Dataset items:

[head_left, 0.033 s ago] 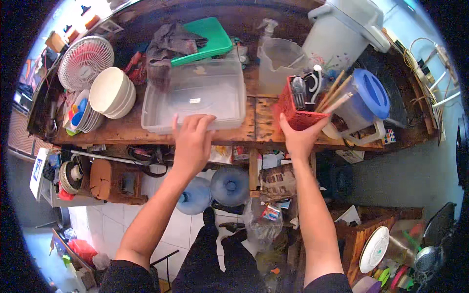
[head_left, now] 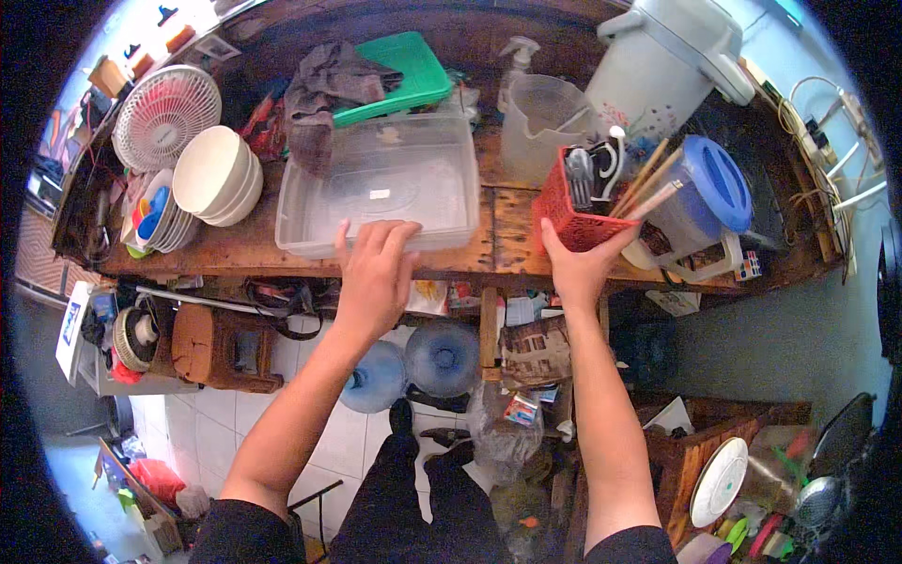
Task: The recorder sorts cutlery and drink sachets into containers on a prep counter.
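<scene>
L hand lies palm-down w/ fingers spread on the near rim of a clear plastic tub, not wrapped round it, holding nothing. R hand is cupped under and round the near bottom of a red mesh utensil basket, fingers closed on it, basket tilted and at the near edge of the wooden counter, right of the tub. Basket holds spoons, forks & chopsticks. Just right of it: blue-lidded jug; behind it a clear measuring pitcher & a big white water dispenser. Far side of tub: green tray w/ grey cloth. Far left: stacked white bowls, small white fan.
</scene>
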`<act>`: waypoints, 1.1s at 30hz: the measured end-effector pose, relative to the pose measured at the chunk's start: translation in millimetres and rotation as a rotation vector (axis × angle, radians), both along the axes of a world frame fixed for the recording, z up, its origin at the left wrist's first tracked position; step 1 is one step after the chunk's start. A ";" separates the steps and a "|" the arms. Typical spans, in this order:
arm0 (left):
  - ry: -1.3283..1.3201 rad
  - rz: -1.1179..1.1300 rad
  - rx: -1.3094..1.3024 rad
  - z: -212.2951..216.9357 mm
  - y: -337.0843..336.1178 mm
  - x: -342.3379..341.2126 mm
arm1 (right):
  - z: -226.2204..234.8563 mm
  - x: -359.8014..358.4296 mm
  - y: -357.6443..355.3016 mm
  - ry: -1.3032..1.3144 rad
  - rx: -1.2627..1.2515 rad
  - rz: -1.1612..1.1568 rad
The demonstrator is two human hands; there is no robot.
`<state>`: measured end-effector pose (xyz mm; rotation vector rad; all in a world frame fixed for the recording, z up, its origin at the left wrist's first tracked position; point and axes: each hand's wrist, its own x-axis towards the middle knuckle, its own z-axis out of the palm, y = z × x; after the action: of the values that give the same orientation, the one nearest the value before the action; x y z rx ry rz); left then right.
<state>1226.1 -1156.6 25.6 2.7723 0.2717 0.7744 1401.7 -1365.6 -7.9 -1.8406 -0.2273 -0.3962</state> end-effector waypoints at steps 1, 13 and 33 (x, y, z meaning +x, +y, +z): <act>-0.017 0.011 0.001 3.2 -0.7 -0.5 | -1.6 1.1 -0.4 -0.081 -0.016 -0.028; -0.292 0.270 0.171 61.1 160.7 68.4 | -0.8 -73.9 30.5 -0.495 -0.180 0.447; -0.187 0.077 0.178 121.6 149.3 -25.4 | 13.9 -61.7 94.7 -0.214 -0.399 0.428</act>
<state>1200.7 -1007.3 147.2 2.8394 0.2882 1.1201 1340.0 -1270.9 6.0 -2.0666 -0.8835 -0.2565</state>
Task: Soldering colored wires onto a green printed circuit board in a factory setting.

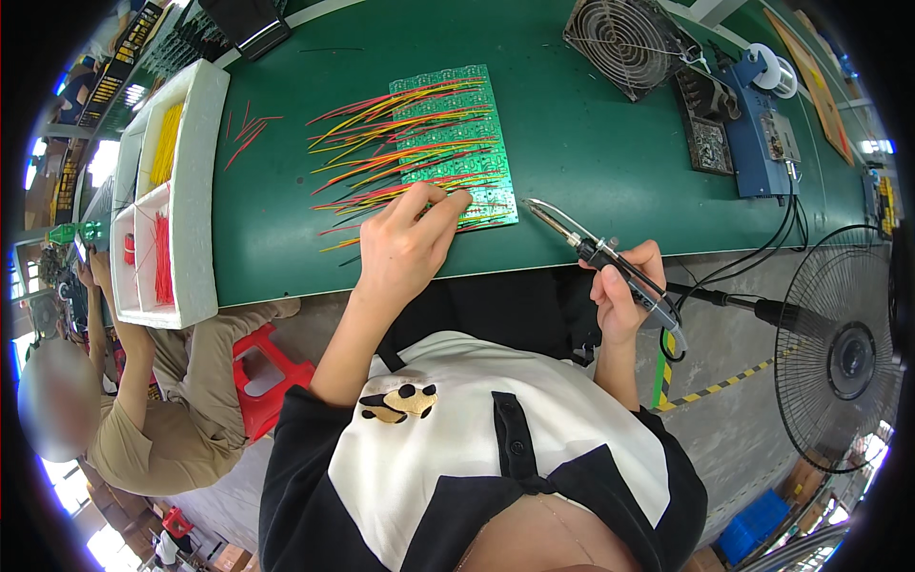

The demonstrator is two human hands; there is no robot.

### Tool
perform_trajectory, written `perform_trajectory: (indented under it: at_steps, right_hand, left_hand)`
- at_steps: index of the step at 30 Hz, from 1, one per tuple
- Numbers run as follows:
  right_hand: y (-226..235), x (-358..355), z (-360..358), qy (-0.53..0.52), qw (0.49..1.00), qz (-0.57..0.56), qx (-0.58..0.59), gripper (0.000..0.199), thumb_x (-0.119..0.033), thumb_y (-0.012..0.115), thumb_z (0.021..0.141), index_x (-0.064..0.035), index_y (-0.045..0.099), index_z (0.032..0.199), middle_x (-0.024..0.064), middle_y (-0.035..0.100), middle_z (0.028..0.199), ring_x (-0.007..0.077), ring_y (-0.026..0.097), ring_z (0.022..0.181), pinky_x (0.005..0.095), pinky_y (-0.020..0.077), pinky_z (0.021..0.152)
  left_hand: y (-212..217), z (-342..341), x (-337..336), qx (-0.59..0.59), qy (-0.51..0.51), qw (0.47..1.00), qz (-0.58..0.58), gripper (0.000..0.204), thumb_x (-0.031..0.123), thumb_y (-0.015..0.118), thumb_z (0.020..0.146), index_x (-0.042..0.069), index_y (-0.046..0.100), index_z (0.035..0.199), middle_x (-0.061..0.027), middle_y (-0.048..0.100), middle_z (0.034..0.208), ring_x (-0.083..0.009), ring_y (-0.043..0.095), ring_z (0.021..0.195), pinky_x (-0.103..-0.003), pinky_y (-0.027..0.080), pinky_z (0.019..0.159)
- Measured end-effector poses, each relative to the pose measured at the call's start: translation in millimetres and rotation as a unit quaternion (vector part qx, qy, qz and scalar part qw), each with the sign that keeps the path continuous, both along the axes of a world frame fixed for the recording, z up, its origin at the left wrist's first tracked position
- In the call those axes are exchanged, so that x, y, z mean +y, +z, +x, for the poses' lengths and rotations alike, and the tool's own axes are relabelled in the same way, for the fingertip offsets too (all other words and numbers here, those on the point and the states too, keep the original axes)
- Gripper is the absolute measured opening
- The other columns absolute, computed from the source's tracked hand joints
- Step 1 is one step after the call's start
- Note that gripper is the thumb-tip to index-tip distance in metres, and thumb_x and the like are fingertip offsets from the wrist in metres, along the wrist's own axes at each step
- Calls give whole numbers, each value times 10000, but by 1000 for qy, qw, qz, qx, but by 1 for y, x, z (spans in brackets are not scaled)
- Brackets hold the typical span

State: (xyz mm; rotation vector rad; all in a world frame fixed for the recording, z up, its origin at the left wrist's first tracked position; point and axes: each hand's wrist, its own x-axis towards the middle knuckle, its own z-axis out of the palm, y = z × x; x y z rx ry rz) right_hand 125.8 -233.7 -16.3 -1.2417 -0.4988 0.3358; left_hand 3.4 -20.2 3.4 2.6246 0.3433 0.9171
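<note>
A green circuit board panel (pixel 501 172) lies on the green bench in front of me. Rows of red, yellow and black wires (pixel 419 151) reach across it, and their loose ends stick out past its left side. Over the board's near part is my left hand (pixel 408 234), its thumb and fingers pinched together among the wires, apparently on a wire; the fingertips partly hide it. My right hand (pixel 624 286) grips a black-handled soldering iron (pixel 599 254). The iron's tip points up and left, just off the board's near right corner.
At left stands a white foam box (pixel 200 191) with yellow and red wires; cut red wires (pixel 250 133) lie beside it. A metal-grilled fan (pixel 624 43) and a blue soldering station (pixel 753 133) are at back right. A standing fan (pixel 848 357) is right; a seated person (pixel 172 419) left.
</note>
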Motion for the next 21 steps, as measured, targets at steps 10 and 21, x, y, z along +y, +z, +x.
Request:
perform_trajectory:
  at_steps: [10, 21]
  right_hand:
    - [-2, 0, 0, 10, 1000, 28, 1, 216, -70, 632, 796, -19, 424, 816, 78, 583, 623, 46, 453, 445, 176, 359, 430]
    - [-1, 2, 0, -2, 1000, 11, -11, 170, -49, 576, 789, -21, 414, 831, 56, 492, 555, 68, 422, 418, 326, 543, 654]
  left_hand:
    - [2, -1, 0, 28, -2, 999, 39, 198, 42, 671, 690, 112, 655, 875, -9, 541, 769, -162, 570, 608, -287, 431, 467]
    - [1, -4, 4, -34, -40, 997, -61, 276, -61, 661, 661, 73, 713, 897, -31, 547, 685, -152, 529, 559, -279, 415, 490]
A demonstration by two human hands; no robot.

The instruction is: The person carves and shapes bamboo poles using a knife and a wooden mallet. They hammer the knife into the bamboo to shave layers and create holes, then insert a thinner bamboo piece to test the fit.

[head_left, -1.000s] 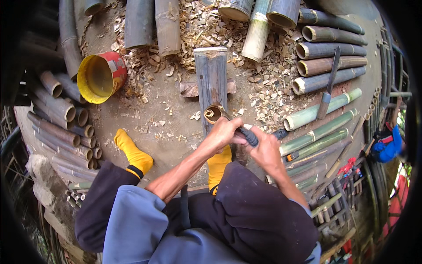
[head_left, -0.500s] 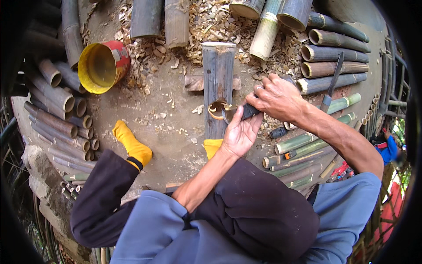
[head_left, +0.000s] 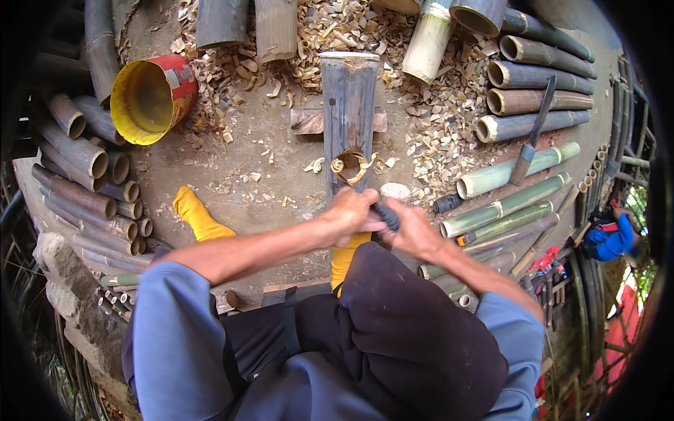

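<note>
A dark bamboo tube [head_left: 346, 102] lies lengthwise before me, its far part across a wooden block [head_left: 307, 121]. Pale curled shavings [head_left: 349, 165] ring a hole cut in its upper side. Just nearer than that hole, my left hand [head_left: 349, 212] is closed round a tool with a dark ribbed handle [head_left: 387, 217]; its working end is hidden. The handle's butt sticks out toward my right hand [head_left: 418, 231], which is beside it with fingers bent and blurred. Whether the right fingers grip the handle, I cannot tell. My yellow-socked foot [head_left: 342, 263] is at the tube's near end.
A red and yellow bucket [head_left: 184, 88] stands at the far left. Bamboo tubes [head_left: 74, 193] are stacked left, with more [head_left: 537, 102] at the right. A long knife [head_left: 539, 123] rests across the right-hand tubes. Wood chips [head_left: 333, 35] cover the far ground. A person in blue [head_left: 607, 238] is at the far right.
Both hands have drawn back from the hole toward me. The tool has come out of the hole; the left hand now wraps it, while the right has moved down from its grip on the handle.
</note>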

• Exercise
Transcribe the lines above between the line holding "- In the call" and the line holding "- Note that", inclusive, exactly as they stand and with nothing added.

• Answer
- In the call those axes are exchanged, so that x, y, z mean +y, +z, +x, for the poses' lengths and rotations alike, and the tool's own axes are relabelled in the same way, for the fingertip offsets too (all other words and numbers here, those on the point and the states too, keep the original axes)
- Gripper is the absolute measured opening
- The other columns absolute, computed from the source's tracked hand joints
- Step 1 is one step after the call's start
- Note that gripper is the thumb-tip to index-tip distance in metres, and thumb_x and the like are fingertip offsets from the wrist in metres, along the wrist's own axes at each step

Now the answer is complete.